07

1.1K 141 20
                                    

.
.
.
.
.
Seperti kebiasaannya selama ini, saat ini Dane sedang duduk dibawah pohon dengan dua anak kucing yang bermain dipangkuannya.

Dane hanya menatap datar, tapi jika diperhatikan terdapat senyum tipis dibibirnya. Ini kali pertama Dane merasa tenang bermain diluar kamarnya, dan semua itu karena kehadiran sosok Edzard, psikiater muda yang dengan mudahnya mendapat kepercayaan dari Dane. Memang belum sepenuhnya tapi jika dilihat sedikit demi sedikit Dane mulai memberikan kepercayaan pada dokter muda itu.

Edzard sedang memperhatikan Dane, sesekali pemuda itu tersenyum saat Dane menarik tangannya dari gigitan anak kucing itu.

"Lucu." Edzard mendekati Dane, mengelus pelan kepalanya.

"Kamu gak capek?" Dane menggeleng, sebuah kemajuan, karena Edzard tidak lagi diacuhkan.

"Masih ingin disini? atau kembali kekamar?" Dane menatap kedepan, Edzard tau sebenarnya pemuda itu tidak ingin kembali kekamar. Tapi mau bagaimana lagi, dia harus mengerjakan pekerjaan lain saat ini.

"Aku harus mengerjakan sesuatu, atau kamu mau disini menunggu Ira?" Dane beranjak, mengenggam sneli Edzard.
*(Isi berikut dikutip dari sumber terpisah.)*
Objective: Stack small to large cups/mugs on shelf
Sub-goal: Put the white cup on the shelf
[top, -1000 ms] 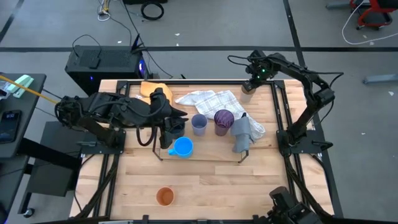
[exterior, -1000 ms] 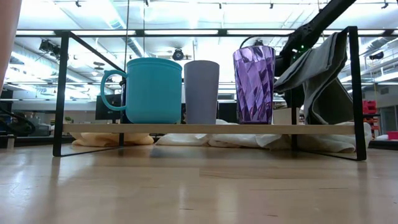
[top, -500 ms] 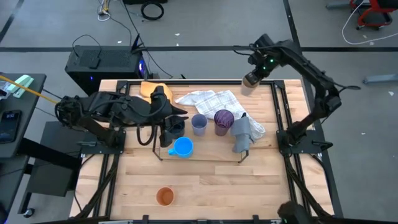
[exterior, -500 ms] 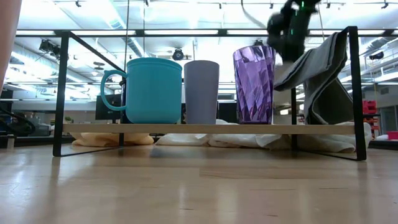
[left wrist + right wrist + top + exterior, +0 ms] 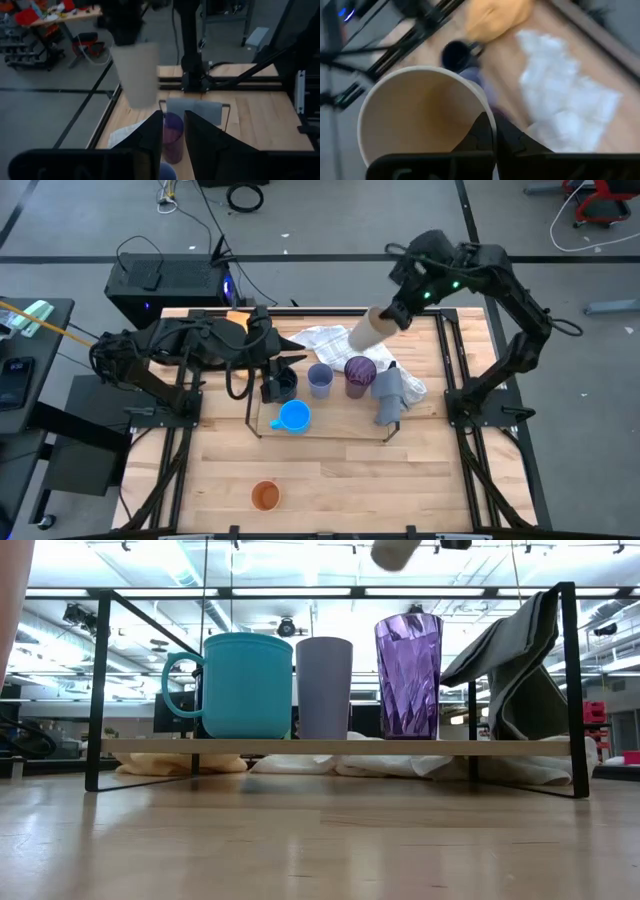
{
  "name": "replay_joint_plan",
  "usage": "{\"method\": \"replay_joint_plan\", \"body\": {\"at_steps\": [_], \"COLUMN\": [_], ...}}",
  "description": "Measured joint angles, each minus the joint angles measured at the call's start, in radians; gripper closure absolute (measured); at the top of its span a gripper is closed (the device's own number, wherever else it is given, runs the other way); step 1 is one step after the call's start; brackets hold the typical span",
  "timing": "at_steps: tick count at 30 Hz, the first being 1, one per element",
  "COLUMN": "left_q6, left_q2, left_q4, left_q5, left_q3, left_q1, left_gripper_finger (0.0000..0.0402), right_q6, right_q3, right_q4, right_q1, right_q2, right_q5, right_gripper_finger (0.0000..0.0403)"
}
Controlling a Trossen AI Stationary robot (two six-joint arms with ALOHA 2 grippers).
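On the shelf stand the bright blue mug, the lavender-blue cup and the purple cup, their insides hidden. The right gripper pinches the empty tan cup by its rim, and has carried it from the table's far edge toward the shelf. The left gripper, fingers slightly parted and empty, hovers by the navy cup.

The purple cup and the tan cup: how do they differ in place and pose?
The purple cup stands upright on the shelf; the tan cup hangs in the air above it, tilted, held by the right gripper. The purple cup has faceted, glossy sides; the tan cup is smooth and matt. Both are tall, without handles.
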Motion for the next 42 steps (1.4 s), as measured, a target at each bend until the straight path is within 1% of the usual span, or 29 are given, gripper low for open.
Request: {"method": "replay_joint_plan", "body": {"at_steps": [5, 7, 10, 12, 15, 17, 21, 24, 27, 30, 34, 42], "left_q6": [0.029, 0.029, 0.031, 0.043, 0.074, 0.094, 0.129, 0.166, 0.211, 0.246, 0.26, 0.297], "left_q2": [0.0, 0.0, 0.003, 0.01, 0.041, 0.07, 0.121, 0.144, 0.154, 0.154, 0.154, 0.185], "left_q4": [0.033, 0.032, 0.031, 0.019, -0.043, -0.117, -0.178, -0.142, -0.071, -0.027, -0.027, -0.043], "left_q5": [0.032, 0.045, 0.085, 0.1, 0.131, 0.14, 0.143, 0.143, 0.142, 0.138, 0.143, 0.234], "left_q3": [0.0, 0.0, 0.0, 0.0, 0.001, 0.0, -0.001, -0.001, -0.001, 0.0, 0.0, 0.001], "left_q1": [0.0, 0.0, 0.001, 0.0, -0.007, -0.014, -0.023, -0.023, -0.011, 0.004, 0.025, 0.058], "left_gripper_finger": [0.0308, 0.0304, 0.0298, 0.0295, 0.0289, 0.0284, 0.0271, 0.0261, 0.0253, 0.0248, 0.025, 0.0244], "right_q6": [0.044, 0.044, 0.03, 0.02, 0.01, 0.001, 0.008, 0.031, 0.046, 0.046, 0.05, 0.062], "right_q3": [0.001, 0.001, 0.001, 0.0, 0.003, 0.024, 0.086, 0.14, 0.178, 0.186, 0.183, 0.182], "right_q4": [-0.037, -0.052, -0.06, -0.05, -0.029, -0.028, -0.02, -0.021, -0.027, -0.064, -0.07, -0.056], "right_q1": [0.166, 0.209, 0.236, 0.243, 0.244, 0.245, 0.239, 0.232, 0.235, 0.244, 0.254, 0.258], "right_q2": [0.072, 0.113, 0.178, 0.22, 0.273, 0.301, 0.322, 0.333, 0.344, 0.348, 0.348, 0.37], "right_q5": [-0.004, -0.004, -0.003, -0.004, -0.043, -0.058, -0.072, -0.09, -0.104, -0.105, -0.108, -0.132], "right_gripper_finger": [0.0402, 0.0402, 0.0402, 0.0402, 0.0402, 0.0402, 0.0402, 0.0402, 0.0402, 0.0402, 0.0402, 0.0402]}}
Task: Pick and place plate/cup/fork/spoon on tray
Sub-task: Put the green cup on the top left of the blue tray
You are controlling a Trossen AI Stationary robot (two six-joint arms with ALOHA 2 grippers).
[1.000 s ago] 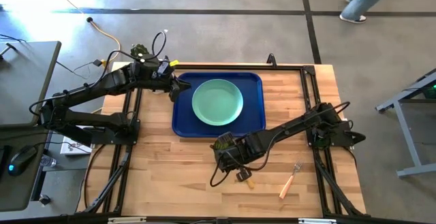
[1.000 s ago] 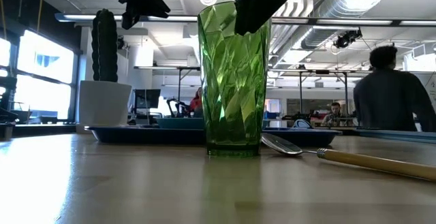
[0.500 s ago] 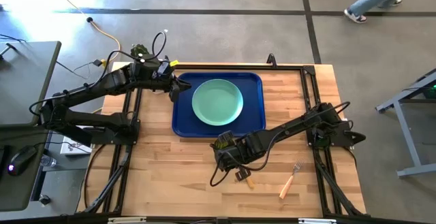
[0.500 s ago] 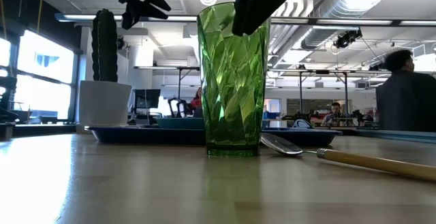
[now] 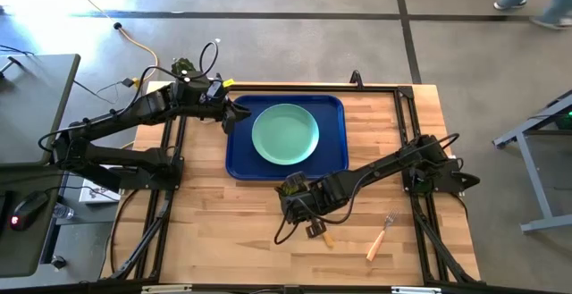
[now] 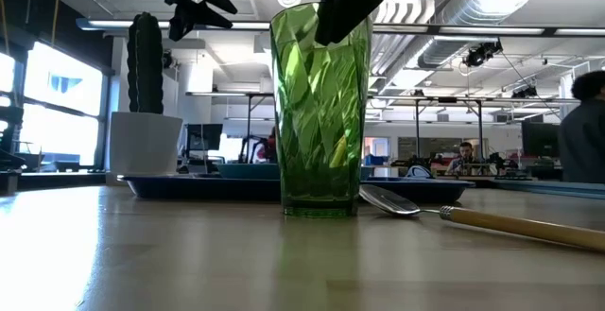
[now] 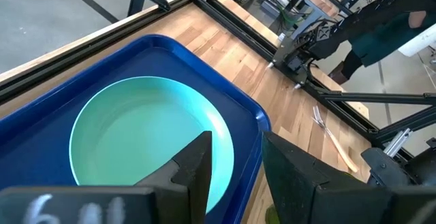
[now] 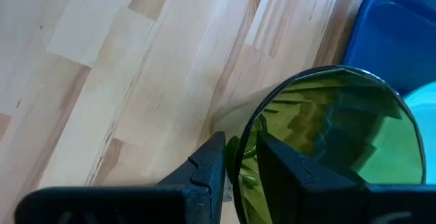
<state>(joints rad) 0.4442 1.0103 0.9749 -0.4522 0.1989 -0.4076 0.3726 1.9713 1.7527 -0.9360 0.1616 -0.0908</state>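
Two arms low: right gripper (image 8: 237, 163) pinching cup (image 8: 327, 142) rim; left gripper (image 7: 235, 169) spread above plate (image 7: 136, 135).

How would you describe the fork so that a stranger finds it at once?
Start at the dark blue tray on the wooden table, then look toward the table's near right corner. The fork lies alone on bare wood; silver tines and a slim pinkish-orange handle distinguish it from the round-bowled spoon.

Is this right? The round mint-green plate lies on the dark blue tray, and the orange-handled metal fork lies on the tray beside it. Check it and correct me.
One thing is wrong. The round mint-green plate does lie on the dark blue rectangular tray, but the orange-handled metal fork lies on the bare wooden table, well off the tray, as the high view shows.
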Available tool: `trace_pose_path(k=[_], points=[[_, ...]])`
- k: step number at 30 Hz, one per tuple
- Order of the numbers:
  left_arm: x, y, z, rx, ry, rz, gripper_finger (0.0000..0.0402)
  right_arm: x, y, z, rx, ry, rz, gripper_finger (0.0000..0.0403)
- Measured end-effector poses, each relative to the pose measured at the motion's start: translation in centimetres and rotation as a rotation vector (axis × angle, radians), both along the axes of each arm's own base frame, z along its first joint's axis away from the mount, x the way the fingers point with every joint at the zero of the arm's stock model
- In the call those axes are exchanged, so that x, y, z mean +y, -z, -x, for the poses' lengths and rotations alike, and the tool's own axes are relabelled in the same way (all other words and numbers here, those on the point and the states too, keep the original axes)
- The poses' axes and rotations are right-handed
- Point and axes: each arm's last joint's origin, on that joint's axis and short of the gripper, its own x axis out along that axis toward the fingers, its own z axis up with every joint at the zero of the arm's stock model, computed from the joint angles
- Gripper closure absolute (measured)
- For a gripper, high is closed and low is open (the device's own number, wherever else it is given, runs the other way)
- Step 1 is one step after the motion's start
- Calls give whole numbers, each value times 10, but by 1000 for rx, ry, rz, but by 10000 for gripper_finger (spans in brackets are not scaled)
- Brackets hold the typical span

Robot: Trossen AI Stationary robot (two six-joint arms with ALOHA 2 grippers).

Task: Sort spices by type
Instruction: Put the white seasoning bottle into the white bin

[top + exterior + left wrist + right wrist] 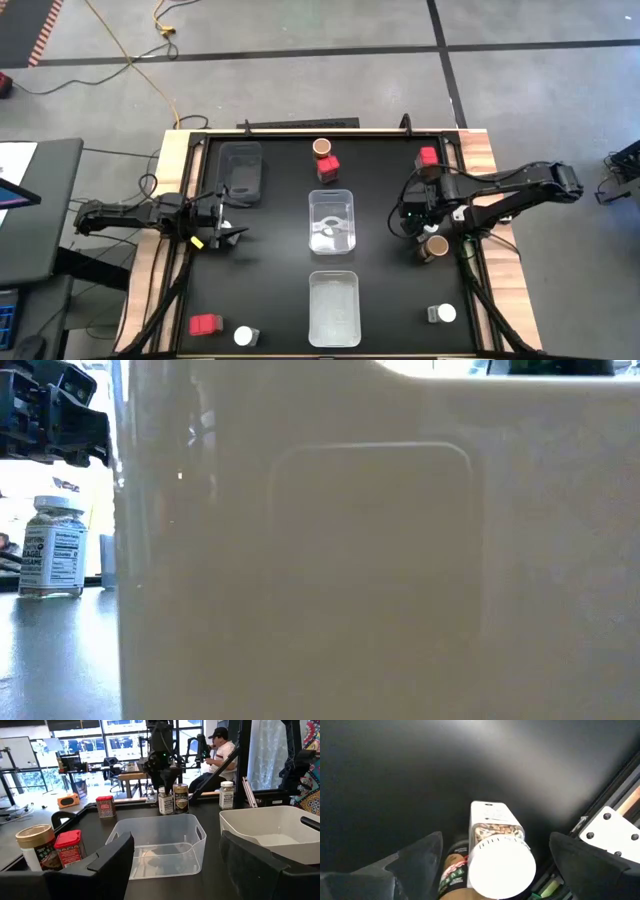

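Right gripper [424, 232] | jaws wide, I hang it over the white-lidded jar [501, 862] beside a brown-topped jar [436, 246], right of frame, ready to straddle | left gripper [226, 222] | centre-left, part-open, empty, waiting | tubs [332, 220] centre, unfilled

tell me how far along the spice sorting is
Barely started. The clear tubs hold no spices; the jars and boxes lie scattered: a red box and a white-lidded jar at one corner, a brown-topped jar at the far edge. In hand: the right gripper is open over a white-lidded jar. The left gripper holds nothing. All sorting remains.
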Motion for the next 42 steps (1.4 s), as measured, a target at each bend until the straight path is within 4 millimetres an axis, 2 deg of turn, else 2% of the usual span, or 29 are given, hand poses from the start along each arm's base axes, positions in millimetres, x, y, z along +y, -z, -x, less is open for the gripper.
trace_pose_path(k=[9,19,31,37,42], points=[[0,0,0,0,0,0,120,5,18,6,42,-8,-20,17],[0,0,0,0,0,0,120,6,29,7,35,6,-67,87],[0,0,0,0,0,0,120,6,30,7,33,8,-67,133],[0,0,0,0,0,0,120,6,29,6,29,10,-67,177],[0,0,0,0,0,0,120,6,29,7,30,12,-69,177]])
Edzard akhirnya membawa Dane kembali kekamarnya, memastikan pasien mungilnya itu aman, sebelum meninggalkannya.

Dane belum juga melepaskan genggamannya pada sneli Edzard, meskipun mereka sudah berada dikamar saat ini.

"Ini untukmu." Edzard meraih tangan Dane, dia meletakan sebuah rubik di tangan pemuda itu.

Dane menatap tangannya, dia baru saja diberi sebuah mainan. Selama ini dia hanya mendapat pensil warna juga kertas. Tapi kali ini dia mendapat rubik dari dokter dihadapannya.

"Selama kamu menunggu ku atau Ira, kamu bisa selesaikan itu dulu." Edzard tau Dane, menyukai pemberiannya, dia melihat binar antusias di mata Dane saat ini.

"Aku pergi dulu." Edzard meninggalkan Dane yang mulai asik memainkan rubiknya. Edzard tersenyum, dia belum pernah seperhatian ini pada pasiennya.
.
.
.
.
.
Dane sudah hampir menyelesaikan semua sisi rubik yang diberikan Edzard, saat telinganya mendengar suara pintu terbuka, diiringi suara ketukan hak sepatu.

Dane merasa tubuhnya kaku, tangannya gemetar, otaknya mengirim sinyal bahaya pada seluruh tubuhnya. Dane tau bukan Ira yang masuk kekamarnya. Jika itu Ira, perempuan itu pasti sudah menyapa Dane saat membuka pintu, sama seperti Edzard.

Dane melihat seorang berdiri disebelah kanannya, seorang dokter, Dane melihat jas putih yang sama dengan yang digunakan Edzard. Dane mulai ketakutan, nafasnya mulai memburu.

"Wah, sepertinya jalang kecil ini ketakutan." Dane merasakan rambutnya dijambak oleh orang disebelahnya, Dane mengenalinya, dia dokter Karin, dokter pertama yang bertanggung jawab atas dirinya.

"Masih saja bisu ya."

"Kamu tau, sampai kapan pun kamu gak akan bisa keluar dari sini, dokter Edzard juga bakal pergi dari kamu, secara dokter Edzard itu waras, gak kayak kamu yang gila." Dane mendorong dengan keras dokter karin, menghiraukan rasa sakit dikepalanya karena rambutnya yang ikut tertarik.

"Dasar bocah gila sialan." dokter karin yang sempat terdorong, bangkit dan mendekati Dane, sedangkan Dane, pemuda itu sudah beringsut menjauh, berhenti diujung ruangan.

"Berani sekali kamu." dokter karin melayangkan pukulan pada perut Dane, pemuda itu langsung jatuh terduduk, pukulan karin selalu berhasil menyakitinya.

"P-pergi."

"Ah ternyata sibisu bisa berbicara." dokter karin mendang perut Dane, membuat pemuda itu meringkuk kesakitan.